With the exponential growth of Facebook, Twitter and other social networking sites, Buddy Media’s new investors understand that the largest businesses in the world need powerful software to market globally.

“Buddy Media has a proven management team, sustained revenue growth and a massive market opportunity. The company is the market leader in a category that sits at the intersection of social media and software-as-a-service (SaaS), two of the largest and fastest growing markets in the technology industry,” said GGV’s Jeff Richards. “We are very excited to continue to support the company’s rapid expansion in the US and globally. Buddy Media has more than proved itself in terms of building the best team and product in the business.

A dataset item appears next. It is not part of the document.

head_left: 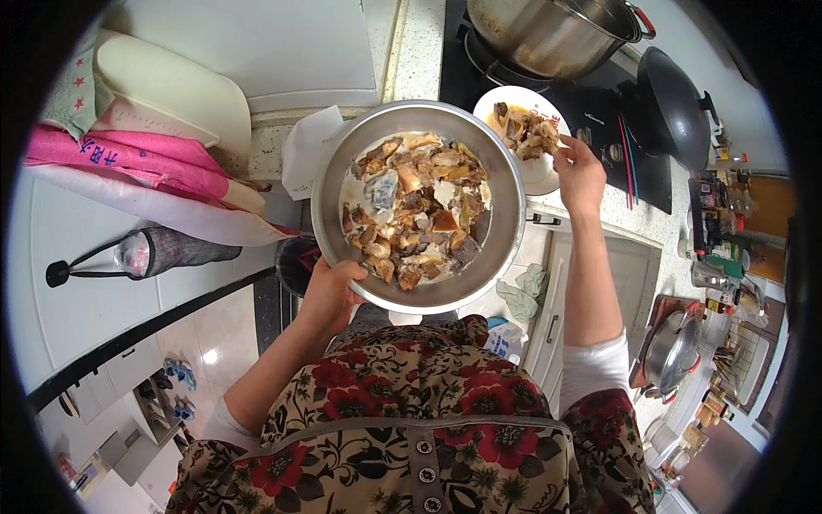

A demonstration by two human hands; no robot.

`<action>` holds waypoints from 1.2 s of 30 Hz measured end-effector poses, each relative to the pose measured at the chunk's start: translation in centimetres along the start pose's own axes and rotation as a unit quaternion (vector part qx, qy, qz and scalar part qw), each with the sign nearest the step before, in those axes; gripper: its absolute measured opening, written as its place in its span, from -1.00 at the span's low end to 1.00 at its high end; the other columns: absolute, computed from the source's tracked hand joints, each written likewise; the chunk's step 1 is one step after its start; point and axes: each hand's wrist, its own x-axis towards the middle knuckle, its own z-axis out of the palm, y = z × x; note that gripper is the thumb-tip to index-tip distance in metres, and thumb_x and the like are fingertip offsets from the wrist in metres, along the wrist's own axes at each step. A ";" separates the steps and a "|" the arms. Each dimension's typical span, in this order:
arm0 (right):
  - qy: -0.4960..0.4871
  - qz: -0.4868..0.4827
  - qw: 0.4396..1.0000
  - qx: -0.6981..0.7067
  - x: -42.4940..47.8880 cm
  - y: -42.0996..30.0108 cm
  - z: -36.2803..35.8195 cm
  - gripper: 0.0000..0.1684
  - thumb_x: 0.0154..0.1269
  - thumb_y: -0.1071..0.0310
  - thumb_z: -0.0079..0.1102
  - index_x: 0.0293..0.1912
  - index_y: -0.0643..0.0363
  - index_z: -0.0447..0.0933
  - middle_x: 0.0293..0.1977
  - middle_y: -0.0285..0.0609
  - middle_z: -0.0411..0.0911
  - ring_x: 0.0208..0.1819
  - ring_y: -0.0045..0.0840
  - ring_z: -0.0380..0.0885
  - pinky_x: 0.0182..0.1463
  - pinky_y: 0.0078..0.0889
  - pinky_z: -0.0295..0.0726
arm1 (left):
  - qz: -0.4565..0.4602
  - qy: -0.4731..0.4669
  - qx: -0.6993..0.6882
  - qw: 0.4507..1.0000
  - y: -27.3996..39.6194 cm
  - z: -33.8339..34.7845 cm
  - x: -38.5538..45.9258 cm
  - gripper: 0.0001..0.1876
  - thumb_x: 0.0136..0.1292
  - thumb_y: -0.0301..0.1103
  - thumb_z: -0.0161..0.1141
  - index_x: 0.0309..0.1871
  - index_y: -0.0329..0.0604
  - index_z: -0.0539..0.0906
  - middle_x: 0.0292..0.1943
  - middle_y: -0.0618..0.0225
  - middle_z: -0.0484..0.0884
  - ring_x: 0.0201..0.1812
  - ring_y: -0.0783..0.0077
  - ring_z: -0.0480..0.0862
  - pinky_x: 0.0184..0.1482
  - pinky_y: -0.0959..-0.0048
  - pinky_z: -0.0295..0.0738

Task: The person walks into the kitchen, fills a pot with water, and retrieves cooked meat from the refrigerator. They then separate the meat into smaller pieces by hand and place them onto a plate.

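My left hand [334, 289] grips the near-left rim of a wide stainless steel basin [501, 263], thumb inside the rim. Chunks of cooked, bone-in meat [411, 212] lie in the basin amid patches of whitish solidified fat. Beyond its right side, a white plate [538, 180] with red lettering carries more meat chunks [523, 128] and some brownish liquid. My right hand [581, 177] is at the right side of this plate, its fingertips pinched on a piece of meat. The basin hides the plate's left edge.
A large steel pot [546, 38] stands on the black gas cooktop [584, 103]. Near it are a black wok lid [674, 109] and red and blue chopsticks [626, 160]. A lidded pot [671, 356] sits farther right. Pink cloth [128, 154] hangs at left; a green rag [526, 292] lies below.
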 end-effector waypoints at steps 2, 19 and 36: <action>-0.080 0.026 0.989 0.118 -2.1 -0.7 -1.3 -0.68 0.20 0.36 0.18 -0.06 0.29 0.56 -0.29 -0.12 0.66 -0.36 -0.46 0.66 -0.26 -0.48 0.58 | 0.015 0.007 -0.009 1.000 -0.4 0.2 0.3 -0.49 0.03 -0.57 0.01 0.14 -0.33 0.28 -0.01 0.11 0.49 -0.07 0.20 0.61 -0.12 0.14 0.62; -0.310 0.316 0.821 0.361 -11.3 -9.9 0.9 -0.52 0.34 0.41 -0.03 0.19 0.42 0.21 -0.03 -0.02 0.47 -0.22 -0.53 0.63 -0.53 -0.67 0.54 | 0.043 -0.031 0.018 0.998 0.3 0.8 0.9 -0.63 0.08 -0.63 -0.01 0.02 -0.33 0.40 -0.14 0.21 0.52 -0.14 0.34 0.61 -0.14 0.25 0.61; -0.219 0.408 0.761 0.454 -11.3 -9.5 2.0 -0.66 0.37 0.36 0.01 0.08 0.24 0.30 -0.20 -0.21 0.49 -0.43 -0.61 0.59 -0.63 -0.66 0.26 | 0.025 -0.036 0.119 0.992 -0.2 -0.2 1.6 -0.58 -0.01 -0.62 0.02 0.02 -0.37 0.37 -0.24 0.26 0.49 -0.30 0.39 0.56 -0.38 0.40 0.55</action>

The numbers speak for themselves and I can’t be more excited to work with the entire team.”

“I have known the Buddy Media team for more than two years and have been very impressed with their ability to build innovative products that far surpass those offered by others,” said Insight partner Deven Parekh, who will be a Buddy Media board observer. “And the company has out marketed all others while providing stellar customer service. Buddy Media has what it takes to be a massive business.”

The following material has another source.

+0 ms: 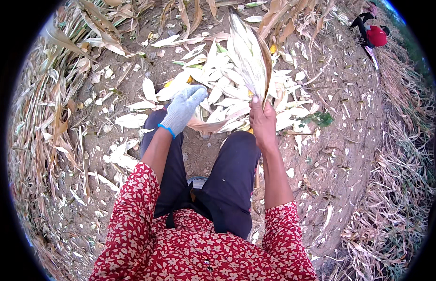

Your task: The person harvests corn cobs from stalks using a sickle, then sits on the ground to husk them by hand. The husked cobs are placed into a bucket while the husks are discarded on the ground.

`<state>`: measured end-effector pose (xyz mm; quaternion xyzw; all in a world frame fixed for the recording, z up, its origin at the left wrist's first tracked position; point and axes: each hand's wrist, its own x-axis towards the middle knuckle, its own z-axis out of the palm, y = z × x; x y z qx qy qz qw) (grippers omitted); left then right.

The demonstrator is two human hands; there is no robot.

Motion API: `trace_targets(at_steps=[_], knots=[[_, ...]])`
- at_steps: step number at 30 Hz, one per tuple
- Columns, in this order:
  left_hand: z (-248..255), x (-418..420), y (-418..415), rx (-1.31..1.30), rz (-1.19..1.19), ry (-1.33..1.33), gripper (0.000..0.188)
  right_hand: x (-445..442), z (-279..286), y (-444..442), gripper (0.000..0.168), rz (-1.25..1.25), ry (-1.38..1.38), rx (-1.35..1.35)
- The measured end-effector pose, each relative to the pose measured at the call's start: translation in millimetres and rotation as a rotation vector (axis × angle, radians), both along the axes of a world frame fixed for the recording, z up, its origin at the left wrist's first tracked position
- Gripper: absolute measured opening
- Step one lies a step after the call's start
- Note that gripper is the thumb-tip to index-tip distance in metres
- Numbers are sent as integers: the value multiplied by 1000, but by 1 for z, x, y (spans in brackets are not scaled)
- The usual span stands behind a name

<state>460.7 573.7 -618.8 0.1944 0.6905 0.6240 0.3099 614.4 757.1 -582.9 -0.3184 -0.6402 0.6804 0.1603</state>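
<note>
My right hand [263,119], bare, is closed around the lower end of a pale corn husk [246,56] that stands up from it, with a brown dry leaf along its right side. A spot of yellow shows just above my thumb; whether a cob is inside the husk, I cannot tell. My left hand [186,105], in a light grey knit glove with a blue cuff, is bent above my left knee. What its fingers hold, if anything, is hidden. A heap of pale husks [225,87] lies beyond my knees, with yellow corn [190,79] partly showing among them.
Dry corn stalks [59,91] stand or lean at the left, and long dry leaves hang at the top. Cut stubble pokes from the soil [337,140] at the right, beside a bank of dry stalks [390,200]. Two people [376,36] are at the far upper right.
</note>
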Motion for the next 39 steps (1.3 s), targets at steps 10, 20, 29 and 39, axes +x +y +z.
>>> trace_targets(at_steps=[10,20,29,39], knots=[[33,79,-83,209,140,-314,32,73,-57,-160,26,373,-43,-176],[56,123,-96,-243,40,562,33,72,-52,-162,87,301,209,-257],[22,157,-84,120,94,54,31,73,-52,-151,62,16,397,-871],[101,201,-159,191,-3,-402,24,50,-53,-161,61,-317,188,-945]])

In conjunction with the announcement, Buddy Media has also announced that Kevin Colleran has joined its board of advisors and Michael Kassan has been named special advisor to CEO Michael Lazerow. Colleran previously served as Facebook’s first advertising sales executive, and was the company’s longest tenured employee outside of founder and CEO Mark Zuckerberg. Kassan is an internationally recognized business strategist, and currently serves as Chairman and CEO of Medialink, LLC, the leading advisory and business development firm.